Some strategies to split China and Russia have often been popular in the US. For example, former US National Security Advisor Zbigniew Brzezinski once warned that Washington "must be wary of the great danger that China and Russia might form a strategic alliance" and together with other US strategists, they put forward the idea of drawing in Russia to contain China.
However, currently, the US has lost the capability to do so and there is no way left for the West and the US to successfully contain China and Russia, which have stepped into different patterns of development, analysts said.
Russian Deputy Foreign Minister Sergei Ryabkov warned Wednesday that Russia could start pursuing a "policy of active containment" on the US if Washington continued its pressure on Moscow.
"If the US policy remains the same, if it keeps pressing and pushing as a key element, it means that we will pursue a policy of active containment of the US in all directions," said Ryabkov to state-run news agency RIA.
China-Russia ties today are not like China-Soviet ties in the past. Hostility and pressure from the US is automatically pushing China and Russia to stand side by side and back to back, which makes instigation from the US impossible, said experts.
There are no boundaries and no off-limits in China-Russia strategic cooperation.

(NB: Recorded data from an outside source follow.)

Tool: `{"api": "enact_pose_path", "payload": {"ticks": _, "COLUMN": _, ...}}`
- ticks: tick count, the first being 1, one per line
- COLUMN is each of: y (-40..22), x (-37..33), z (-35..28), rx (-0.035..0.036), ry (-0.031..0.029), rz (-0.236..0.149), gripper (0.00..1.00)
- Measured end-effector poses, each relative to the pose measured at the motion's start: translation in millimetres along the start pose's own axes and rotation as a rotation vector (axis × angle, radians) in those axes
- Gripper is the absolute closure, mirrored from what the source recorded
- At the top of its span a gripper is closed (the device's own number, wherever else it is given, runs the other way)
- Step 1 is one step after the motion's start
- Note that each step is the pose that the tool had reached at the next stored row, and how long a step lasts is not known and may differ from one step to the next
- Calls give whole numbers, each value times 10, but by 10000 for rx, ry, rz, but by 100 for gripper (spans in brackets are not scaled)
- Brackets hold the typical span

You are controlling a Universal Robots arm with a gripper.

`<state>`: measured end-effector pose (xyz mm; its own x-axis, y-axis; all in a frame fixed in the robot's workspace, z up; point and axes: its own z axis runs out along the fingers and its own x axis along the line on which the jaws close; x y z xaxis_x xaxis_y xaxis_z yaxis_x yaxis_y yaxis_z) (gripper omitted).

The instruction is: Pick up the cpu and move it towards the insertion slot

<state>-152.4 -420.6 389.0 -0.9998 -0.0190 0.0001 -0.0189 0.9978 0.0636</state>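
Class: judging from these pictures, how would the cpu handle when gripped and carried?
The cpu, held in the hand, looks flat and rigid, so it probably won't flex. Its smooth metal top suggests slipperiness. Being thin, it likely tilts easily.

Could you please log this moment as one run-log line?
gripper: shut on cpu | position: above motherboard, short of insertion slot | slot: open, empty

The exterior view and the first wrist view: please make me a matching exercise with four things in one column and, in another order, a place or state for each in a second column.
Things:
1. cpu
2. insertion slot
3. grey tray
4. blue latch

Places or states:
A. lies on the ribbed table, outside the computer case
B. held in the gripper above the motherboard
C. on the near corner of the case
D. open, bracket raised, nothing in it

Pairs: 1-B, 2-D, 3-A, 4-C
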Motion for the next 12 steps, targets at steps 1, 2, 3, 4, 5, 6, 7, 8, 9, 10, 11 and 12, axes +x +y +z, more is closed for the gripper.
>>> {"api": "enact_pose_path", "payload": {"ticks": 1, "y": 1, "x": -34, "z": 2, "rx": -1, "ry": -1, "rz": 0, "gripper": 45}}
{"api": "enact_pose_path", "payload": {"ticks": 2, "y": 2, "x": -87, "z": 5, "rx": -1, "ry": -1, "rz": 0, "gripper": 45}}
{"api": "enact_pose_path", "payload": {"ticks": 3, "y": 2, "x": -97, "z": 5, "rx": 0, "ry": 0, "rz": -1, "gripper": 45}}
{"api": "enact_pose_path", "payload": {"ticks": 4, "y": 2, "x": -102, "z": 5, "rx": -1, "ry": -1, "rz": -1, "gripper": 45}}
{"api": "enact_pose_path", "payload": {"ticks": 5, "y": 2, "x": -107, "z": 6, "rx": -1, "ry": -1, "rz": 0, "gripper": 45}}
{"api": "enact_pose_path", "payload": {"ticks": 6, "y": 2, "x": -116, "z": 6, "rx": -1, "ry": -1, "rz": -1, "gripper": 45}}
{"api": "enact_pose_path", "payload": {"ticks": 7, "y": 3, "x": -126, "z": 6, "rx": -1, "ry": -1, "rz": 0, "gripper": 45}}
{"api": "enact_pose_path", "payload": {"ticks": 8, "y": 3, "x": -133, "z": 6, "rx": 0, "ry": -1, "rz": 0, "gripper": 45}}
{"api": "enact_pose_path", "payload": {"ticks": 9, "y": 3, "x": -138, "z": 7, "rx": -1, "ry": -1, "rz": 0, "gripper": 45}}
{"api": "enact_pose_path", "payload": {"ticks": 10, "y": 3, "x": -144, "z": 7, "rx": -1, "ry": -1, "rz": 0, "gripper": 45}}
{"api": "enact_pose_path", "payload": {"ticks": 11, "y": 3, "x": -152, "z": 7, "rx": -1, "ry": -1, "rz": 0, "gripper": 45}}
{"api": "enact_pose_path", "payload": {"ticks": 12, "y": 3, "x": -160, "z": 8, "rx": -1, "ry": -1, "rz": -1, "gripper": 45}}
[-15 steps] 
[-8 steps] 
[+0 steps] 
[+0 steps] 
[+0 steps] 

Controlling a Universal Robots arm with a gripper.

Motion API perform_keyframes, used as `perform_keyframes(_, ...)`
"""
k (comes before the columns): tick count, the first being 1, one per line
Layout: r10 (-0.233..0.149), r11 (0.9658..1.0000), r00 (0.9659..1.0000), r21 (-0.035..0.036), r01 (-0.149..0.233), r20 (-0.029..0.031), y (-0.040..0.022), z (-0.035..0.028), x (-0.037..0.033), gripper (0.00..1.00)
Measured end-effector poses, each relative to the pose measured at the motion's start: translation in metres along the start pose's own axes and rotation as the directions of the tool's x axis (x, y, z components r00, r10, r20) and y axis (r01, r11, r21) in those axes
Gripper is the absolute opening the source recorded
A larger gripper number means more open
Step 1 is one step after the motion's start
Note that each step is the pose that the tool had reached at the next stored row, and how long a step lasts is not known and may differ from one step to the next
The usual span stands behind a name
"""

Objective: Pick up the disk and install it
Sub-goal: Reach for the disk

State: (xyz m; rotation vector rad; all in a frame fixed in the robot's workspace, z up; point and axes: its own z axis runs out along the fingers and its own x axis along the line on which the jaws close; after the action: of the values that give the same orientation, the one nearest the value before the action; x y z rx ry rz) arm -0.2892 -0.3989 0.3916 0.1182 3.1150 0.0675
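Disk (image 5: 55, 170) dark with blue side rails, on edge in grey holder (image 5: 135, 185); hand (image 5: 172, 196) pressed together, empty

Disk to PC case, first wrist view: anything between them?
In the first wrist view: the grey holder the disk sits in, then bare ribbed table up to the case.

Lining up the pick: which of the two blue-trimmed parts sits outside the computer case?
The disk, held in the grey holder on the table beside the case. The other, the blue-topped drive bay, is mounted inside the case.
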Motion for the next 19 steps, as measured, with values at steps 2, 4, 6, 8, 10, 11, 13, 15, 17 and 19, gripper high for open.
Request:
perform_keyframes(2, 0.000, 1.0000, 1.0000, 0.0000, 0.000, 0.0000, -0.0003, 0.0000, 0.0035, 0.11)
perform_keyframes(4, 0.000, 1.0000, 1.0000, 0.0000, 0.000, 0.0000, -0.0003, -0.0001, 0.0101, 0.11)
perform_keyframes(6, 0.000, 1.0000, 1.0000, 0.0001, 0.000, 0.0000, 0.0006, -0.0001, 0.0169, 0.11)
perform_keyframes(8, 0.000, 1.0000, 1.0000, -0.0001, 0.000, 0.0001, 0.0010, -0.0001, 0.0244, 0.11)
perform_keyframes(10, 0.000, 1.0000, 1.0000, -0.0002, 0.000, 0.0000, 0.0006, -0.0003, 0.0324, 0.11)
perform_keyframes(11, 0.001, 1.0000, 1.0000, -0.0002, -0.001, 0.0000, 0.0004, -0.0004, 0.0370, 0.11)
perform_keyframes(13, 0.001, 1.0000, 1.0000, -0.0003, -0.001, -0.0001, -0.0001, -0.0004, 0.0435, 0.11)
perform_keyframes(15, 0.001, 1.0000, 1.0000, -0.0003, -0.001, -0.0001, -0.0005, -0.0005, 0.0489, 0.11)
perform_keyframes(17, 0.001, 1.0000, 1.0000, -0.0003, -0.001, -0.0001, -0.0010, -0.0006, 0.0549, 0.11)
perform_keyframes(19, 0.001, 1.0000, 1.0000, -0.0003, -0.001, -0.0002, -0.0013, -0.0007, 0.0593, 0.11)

Both sides have made some tough responses to the West when the US and its allies provoked and harmed their interests, but this kind of reasonable retaliation is "necessary in correcting the wrongdoings made by the West," Yang said.
He noted that competition and friction among the US, Europe, Russia and China have always existed over the past few decades, and these have not prevented them from cooperating with each other.